• EXERCISE AIM
Your response needs to be the data below, retyped exactly.

-- DATA BELOW follows --

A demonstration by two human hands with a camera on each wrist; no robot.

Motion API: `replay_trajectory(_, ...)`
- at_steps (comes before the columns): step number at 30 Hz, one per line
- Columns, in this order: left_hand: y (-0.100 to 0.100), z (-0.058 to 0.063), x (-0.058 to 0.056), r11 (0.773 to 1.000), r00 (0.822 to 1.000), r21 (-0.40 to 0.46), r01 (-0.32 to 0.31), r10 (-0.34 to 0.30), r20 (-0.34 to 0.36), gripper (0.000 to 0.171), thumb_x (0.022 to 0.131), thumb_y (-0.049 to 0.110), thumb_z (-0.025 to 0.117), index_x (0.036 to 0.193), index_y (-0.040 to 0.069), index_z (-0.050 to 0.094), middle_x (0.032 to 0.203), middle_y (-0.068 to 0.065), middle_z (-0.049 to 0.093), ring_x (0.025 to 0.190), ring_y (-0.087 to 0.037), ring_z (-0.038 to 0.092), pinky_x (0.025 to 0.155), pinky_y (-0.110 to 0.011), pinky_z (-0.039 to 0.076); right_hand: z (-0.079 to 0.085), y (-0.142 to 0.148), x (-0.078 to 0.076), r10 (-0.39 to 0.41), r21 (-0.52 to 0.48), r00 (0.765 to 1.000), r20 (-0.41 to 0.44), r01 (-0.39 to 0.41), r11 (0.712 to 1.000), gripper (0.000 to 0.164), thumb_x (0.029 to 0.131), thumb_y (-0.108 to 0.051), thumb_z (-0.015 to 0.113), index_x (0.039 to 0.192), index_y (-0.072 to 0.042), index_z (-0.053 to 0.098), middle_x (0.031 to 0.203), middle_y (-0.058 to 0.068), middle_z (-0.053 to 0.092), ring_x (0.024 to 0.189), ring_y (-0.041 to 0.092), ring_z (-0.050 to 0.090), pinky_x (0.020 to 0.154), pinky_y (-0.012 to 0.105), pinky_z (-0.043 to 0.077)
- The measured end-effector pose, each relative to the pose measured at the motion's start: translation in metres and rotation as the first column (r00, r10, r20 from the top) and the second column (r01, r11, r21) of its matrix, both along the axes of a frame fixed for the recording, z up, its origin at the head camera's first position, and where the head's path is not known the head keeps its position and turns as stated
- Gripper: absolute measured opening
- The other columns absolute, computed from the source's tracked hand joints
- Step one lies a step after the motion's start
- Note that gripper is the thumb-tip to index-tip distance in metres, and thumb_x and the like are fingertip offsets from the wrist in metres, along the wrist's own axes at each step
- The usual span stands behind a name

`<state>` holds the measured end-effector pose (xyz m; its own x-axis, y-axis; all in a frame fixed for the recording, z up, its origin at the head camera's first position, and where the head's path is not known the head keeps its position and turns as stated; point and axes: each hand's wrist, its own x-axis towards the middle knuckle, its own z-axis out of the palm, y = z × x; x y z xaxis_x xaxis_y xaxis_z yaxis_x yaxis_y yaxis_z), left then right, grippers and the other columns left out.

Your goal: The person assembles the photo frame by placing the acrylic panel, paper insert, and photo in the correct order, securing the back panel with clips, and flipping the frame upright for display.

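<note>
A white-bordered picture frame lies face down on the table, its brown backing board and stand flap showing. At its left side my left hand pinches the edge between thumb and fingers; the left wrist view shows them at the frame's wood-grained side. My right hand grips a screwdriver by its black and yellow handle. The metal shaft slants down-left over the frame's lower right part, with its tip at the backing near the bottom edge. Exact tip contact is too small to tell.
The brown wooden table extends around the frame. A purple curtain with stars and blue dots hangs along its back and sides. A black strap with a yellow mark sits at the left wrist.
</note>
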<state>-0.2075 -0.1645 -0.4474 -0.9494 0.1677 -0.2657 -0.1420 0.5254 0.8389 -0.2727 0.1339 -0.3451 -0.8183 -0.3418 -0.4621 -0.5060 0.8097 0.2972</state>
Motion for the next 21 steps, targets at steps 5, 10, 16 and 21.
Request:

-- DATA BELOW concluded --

• TASK ANSWER
A demonstration by two human hands with a camera on each wrist; no robot.

Motion API: `replay_trajectory(_, ...)`
- at_steps (comes before the columns): step number at 30 Hz, one per line
- Columns, in this order: left_hand: y (-0.100 to 0.100), z (-0.058 to 0.063), x (-0.058 to 0.056), r11 (0.773 to 1.000), r00 (0.822 to 1.000), r21 (-0.40 to 0.46), r01 (-0.32 to 0.31), r10 (-0.34 to 0.30), r20 (-0.34 to 0.36), gripper (0.000 to 0.171), thumb_x (0.022 to 0.131), thumb_y (-0.049 to 0.110), thumb_z (-0.025 to 0.117), index_x (0.036 to 0.193), index_y (-0.040 to 0.069), index_z (-0.050 to 0.094), middle_x (0.032 to 0.203), middle_y (-0.068 to 0.065), middle_z (-0.049 to 0.093), ring_x (0.025 to 0.190), ring_y (-0.087 to 0.037), ring_z (-0.038 to 0.092), pinky_x (0.025 to 0.155), pinky_y (-0.110 to 0.011), pinky_z (-0.039 to 0.076); right_hand: z (-0.079 to 0.085), y (-0.142 to 0.148), x (-0.078 to 0.076), r10 (-0.39 to 0.41), r21 (-0.52 to 0.48), r00 (0.765 to 1.000), r20 (-0.41 to 0.44), r01 (-0.39 to 0.41), r11 (0.712 to 1.000), gripper (0.000 to 0.164), thumb_x (0.029 to 0.131), thumb_y (-0.108 to 0.051), thumb_z (-0.015 to 0.113), index_x (0.039 to 0.192), index_y (-0.072 to 0.042), index_z (-0.053 to 0.098), middle_x (0.031 to 0.203), middle_y (-0.058 to 0.068), middle_z (-0.053 to 0.092), ring_x (0.024 to 0.189), ring_y (-0.041 to 0.092), ring_z (-0.050 to 0.090), pinky_x (0.020 to 0.154), pinky_y (-0.012 to 0.105), pinky_z (-0.043 to 0.077)
- The measured end-effector pose, each relative to the pose measured at the motion's start: translation in metres and rotation as the first column (r00, r10, r20 from the top) and the second column (r01, r11, r21) of its matrix, both along the axes of a frame fixed for the recording, z up, its origin at the head camera's first position, and where the head's path is not known the head keeps its position and turns as stated
- Gripper: absolute measured opening
- The other columns absolute, computed from the source's tracked hand joints
- Step one lies a step after the motion's start
- Note that gripper is the thumb-tip to index-tip distance in metres, and thumb_x and the like are fingertip offsets from the wrist in metres, along the wrist's own axes at each step
- The usual span stands behind a name

`<state>` holds the measured end-effector pose (xyz m; its own x-axis, y-axis; all in a frame fixed for the recording, z up, its origin at the head camera's first position, and where the head's path is not known the head keeps its position and turns as stated; point and axes: each hand's wrist, its own x-axis towards the middle knuckle, its own z-axis out of the palm, y = z × x; x y z xaxis_x xaxis_y xaxis_z yaxis_x yaxis_y yaxis_z), left then right, grippers and the other columns left out.

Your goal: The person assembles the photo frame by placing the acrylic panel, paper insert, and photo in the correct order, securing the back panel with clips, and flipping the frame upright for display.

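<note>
A white-bordered picture frame lies face down on the table, its brown backing board and stand flap showing. At its left side my left hand pinches the edge between thumb and fingers; the left wrist view shows them at the frame's wood-grained side. My right hand grips a screwdriver by its black and yellow handle. The metal shaft slants down-left over the frame's lower right part, with its tip at the backing near the bottom edge. Exact tip contact is too small to tell.
The brown wooden table extends around the frame. A purple curtain with stars and blue dots hangs along its back and sides. A black strap with a yellow mark sits at the left wrist.
</note>
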<state>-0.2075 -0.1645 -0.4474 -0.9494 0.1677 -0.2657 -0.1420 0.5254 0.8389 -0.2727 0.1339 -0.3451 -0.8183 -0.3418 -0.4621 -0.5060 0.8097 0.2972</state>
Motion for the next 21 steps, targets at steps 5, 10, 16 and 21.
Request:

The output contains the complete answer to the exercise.